Problem Solving

A Four digit safe code does not contain the digits 1 and 4 at all. What is the probability that it has at least one even digit?

I don't have an OA.

P(atleast one digit is even) = 1 - P(all digit odds)

We have 4 odd digits excluding 1 (3,5,7,9).
So, possible 4 digit odd numbers = 4*4*4*4
All possible 4 digit numbers = 7*8*8*8 (Ensure that 1st digit is not 0 and exclude 1 and 4)

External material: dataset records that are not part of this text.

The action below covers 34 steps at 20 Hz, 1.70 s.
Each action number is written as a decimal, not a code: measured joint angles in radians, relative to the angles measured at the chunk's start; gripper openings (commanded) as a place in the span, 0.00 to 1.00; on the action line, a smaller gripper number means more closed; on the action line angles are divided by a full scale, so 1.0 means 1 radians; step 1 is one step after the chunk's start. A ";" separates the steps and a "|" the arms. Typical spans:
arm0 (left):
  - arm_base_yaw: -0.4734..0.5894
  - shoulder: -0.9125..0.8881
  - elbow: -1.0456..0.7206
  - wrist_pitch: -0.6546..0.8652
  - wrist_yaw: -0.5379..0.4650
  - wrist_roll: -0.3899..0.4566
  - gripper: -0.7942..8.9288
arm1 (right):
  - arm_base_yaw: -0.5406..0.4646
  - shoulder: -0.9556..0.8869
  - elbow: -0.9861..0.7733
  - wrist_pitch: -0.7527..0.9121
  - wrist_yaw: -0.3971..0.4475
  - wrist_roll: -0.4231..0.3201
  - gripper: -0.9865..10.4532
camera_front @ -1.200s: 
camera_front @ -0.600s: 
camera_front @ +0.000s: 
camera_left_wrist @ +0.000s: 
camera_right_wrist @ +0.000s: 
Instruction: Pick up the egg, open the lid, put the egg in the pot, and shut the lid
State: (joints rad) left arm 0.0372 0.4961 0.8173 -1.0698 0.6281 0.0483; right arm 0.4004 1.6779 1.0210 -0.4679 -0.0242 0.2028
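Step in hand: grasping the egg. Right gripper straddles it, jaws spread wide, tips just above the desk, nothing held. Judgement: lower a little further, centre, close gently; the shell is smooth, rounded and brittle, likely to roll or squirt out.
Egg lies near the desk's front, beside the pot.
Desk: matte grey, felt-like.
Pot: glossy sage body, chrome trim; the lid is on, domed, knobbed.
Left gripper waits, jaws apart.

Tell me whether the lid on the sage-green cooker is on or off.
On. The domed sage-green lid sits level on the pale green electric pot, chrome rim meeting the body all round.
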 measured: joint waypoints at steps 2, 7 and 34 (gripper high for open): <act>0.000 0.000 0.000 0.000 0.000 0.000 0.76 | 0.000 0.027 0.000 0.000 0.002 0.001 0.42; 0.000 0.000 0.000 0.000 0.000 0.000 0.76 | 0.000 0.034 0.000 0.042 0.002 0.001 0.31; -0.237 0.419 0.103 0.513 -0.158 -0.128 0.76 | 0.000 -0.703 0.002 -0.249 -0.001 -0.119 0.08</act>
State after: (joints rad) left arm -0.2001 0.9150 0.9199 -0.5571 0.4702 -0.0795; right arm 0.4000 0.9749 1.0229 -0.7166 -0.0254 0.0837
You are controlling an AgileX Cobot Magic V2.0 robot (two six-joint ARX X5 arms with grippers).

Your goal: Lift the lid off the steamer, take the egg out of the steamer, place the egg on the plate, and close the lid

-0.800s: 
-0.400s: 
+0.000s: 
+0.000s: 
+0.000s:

P(all digits odd) = 4*4*4*4/7*8*8*8 = 1/14
P(atleast one digit is even) = 1 - 1/14 = 13/14

Any different solution for this . I am very bad at probability

4 digit safe code without 1 and 4
possible digits for each digit 0,2,3,5,6,7,8,9 ie 8 ways
total 8*8*8*8

consider all odd digits so possible digits 3,5,7,9 ie 4 ways
total 4*4*4*4

So atleast one even is= 8*8*8*8 -4*4*4*4 / 8*8*8*8

= 1 - 1/16 = 15/16

Why should the first digit not be zero????????????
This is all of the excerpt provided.